Jan 16, 2019  •  Post A Comment

“NBCU’s streaming plans will be somewhat different from those brandished by many of its competitors,” write Brian Steinberg and Cynthia Littleton in Variety. “The offering will be free to NBCU pay-cable subscribers in the U.S. and will be supported by advertising. Plans call for the streaming service to be made available to subscribers of both Comcast, NBCU’s parent company, and Sky, the European satellite broadcaster that Comcast acquired control of last year.”

Steinberg and Littleton continue, “NBCU intends to use its coming broadcast of the 2020 Olympic Games in Tokyo ‘to put a lot of afterburners on this service,’ says [NBCU CEO Steve] Burke, who believes ‘consumers are going to get used to having multiple services, and they’ll pick three or four services and bundle themselves.’ NBCU wants to achieve scale quickly, he adds: ‘We want to build a platform that has lots and lots of people using it, so we can start to make money with advertising.’”

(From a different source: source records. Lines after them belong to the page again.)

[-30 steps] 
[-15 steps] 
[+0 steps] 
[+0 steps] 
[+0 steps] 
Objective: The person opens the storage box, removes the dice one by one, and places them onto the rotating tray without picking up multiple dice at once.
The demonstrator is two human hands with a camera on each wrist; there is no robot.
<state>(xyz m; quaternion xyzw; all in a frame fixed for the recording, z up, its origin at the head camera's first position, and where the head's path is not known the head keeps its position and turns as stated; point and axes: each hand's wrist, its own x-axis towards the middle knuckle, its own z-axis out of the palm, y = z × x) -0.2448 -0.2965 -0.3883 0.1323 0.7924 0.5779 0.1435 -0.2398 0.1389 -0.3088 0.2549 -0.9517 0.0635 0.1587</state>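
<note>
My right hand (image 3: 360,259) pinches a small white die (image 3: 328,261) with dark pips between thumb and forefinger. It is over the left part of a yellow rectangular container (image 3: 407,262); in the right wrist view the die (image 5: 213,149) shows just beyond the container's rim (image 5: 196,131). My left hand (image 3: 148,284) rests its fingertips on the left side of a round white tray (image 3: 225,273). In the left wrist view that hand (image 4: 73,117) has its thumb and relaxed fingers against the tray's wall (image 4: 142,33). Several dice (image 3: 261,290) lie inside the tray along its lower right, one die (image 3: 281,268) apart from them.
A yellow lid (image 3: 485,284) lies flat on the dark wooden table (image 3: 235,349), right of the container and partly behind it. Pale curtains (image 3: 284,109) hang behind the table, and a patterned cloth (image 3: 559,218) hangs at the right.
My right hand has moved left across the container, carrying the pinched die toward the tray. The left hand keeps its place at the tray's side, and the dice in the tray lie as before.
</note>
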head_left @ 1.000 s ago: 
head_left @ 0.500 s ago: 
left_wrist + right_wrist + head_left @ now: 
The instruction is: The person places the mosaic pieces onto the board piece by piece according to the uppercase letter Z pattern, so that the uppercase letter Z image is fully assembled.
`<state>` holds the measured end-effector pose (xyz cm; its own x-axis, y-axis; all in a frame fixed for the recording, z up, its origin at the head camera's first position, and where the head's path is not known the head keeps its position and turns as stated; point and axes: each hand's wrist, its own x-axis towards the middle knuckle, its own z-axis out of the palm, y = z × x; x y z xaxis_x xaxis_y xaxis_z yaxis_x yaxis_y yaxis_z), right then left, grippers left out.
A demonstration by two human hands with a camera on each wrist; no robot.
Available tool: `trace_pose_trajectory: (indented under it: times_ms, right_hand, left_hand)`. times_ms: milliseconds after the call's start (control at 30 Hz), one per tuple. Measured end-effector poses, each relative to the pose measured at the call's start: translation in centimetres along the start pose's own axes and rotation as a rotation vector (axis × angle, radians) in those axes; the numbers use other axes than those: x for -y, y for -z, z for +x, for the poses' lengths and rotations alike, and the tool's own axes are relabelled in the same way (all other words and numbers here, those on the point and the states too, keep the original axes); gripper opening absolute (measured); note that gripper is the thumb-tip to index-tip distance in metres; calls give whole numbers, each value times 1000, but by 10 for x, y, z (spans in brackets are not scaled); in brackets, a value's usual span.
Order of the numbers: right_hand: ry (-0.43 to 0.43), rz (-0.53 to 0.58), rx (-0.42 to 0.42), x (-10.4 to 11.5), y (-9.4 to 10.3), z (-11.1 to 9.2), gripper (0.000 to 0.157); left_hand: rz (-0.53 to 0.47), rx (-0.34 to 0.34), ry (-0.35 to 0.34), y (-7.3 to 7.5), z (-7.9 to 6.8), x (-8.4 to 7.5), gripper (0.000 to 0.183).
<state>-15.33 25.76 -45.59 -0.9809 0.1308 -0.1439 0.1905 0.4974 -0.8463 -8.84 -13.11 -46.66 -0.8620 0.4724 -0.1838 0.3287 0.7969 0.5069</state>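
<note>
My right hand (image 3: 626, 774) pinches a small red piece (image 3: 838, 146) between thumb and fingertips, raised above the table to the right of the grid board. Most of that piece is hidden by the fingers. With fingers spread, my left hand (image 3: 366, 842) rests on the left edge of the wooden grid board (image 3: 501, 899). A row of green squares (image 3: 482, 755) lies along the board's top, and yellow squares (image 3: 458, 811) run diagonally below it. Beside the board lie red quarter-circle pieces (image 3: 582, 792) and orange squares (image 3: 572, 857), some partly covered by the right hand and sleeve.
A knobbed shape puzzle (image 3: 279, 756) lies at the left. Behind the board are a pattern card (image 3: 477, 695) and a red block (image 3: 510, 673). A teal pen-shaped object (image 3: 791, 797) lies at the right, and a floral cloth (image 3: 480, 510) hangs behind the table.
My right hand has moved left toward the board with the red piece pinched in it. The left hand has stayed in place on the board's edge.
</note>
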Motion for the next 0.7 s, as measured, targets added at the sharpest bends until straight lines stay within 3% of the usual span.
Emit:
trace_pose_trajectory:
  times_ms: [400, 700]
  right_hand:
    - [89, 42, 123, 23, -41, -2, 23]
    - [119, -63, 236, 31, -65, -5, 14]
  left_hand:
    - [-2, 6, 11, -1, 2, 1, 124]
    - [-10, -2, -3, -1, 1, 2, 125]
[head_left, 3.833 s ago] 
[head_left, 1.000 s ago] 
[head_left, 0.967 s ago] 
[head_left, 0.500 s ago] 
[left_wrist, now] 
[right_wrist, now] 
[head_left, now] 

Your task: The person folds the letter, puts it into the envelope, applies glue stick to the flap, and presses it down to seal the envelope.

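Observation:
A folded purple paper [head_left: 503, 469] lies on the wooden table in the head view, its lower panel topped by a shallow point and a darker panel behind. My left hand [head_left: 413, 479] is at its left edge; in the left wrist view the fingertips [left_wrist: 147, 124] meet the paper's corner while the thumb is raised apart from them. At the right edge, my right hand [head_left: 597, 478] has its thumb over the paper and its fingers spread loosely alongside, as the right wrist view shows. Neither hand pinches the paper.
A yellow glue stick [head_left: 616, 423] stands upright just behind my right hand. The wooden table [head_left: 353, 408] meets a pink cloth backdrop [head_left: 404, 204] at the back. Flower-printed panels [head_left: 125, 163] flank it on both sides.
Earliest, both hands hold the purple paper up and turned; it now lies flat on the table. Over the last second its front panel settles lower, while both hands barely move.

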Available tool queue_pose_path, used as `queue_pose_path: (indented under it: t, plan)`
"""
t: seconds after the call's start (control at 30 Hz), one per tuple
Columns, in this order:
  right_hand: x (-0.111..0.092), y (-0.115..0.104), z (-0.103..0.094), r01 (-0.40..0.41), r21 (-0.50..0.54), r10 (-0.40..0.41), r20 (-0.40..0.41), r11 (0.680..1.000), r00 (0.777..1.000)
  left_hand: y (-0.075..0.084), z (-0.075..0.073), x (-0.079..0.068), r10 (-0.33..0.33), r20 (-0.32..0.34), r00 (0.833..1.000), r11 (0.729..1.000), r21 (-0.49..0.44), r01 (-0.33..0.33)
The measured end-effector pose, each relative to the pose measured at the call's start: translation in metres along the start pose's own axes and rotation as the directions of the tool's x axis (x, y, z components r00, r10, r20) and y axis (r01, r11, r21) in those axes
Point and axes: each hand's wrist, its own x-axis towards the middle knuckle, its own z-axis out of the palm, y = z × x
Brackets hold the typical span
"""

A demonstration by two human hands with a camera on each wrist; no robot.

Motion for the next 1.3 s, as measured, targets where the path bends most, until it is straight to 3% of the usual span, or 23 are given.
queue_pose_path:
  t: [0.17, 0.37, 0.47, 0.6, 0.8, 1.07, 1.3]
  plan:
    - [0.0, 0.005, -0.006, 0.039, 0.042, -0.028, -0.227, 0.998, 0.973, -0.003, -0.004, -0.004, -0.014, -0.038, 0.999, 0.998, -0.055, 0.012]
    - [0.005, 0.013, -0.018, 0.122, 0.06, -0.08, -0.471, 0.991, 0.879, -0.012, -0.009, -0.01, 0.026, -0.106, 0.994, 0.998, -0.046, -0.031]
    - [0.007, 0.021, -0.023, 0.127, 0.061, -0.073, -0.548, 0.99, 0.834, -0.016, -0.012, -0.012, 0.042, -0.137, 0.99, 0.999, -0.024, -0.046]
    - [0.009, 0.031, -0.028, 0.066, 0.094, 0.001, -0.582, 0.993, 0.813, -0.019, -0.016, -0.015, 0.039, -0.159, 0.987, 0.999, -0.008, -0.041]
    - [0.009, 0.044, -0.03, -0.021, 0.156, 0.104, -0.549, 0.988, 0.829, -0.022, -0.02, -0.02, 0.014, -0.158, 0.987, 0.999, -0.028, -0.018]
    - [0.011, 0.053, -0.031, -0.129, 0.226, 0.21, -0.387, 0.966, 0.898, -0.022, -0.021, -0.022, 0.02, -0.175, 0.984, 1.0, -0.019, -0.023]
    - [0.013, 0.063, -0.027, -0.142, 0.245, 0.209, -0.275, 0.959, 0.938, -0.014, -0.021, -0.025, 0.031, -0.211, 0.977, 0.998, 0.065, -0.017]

The story adds, “Burke thinks the ad-supported model, rather than one that’s subscription based, will make the streaming outlet more accessible and give the company a fighting chance against established players. ‘When we analyzed it, Netflix has so much product and so much of a head start that to come out with an SVOD product, it’s tough to imagine getting to success quickly. It’s much more likely that we’d have years and years of banging our heads against the wall,’ says the NBCU chief. ‘We kept looking at how do you do this without losing billions and billions of dollars.’”

To read the full Variety story, please click here.

One Comment

  1. If NBC pulls its content to support its new service and Disney pulls its Fox content for it’s new service, what does HULU have to drive membership besides The Handmaid’s Tale? It doesn’t have the resources to create content like Amazon and Netflix.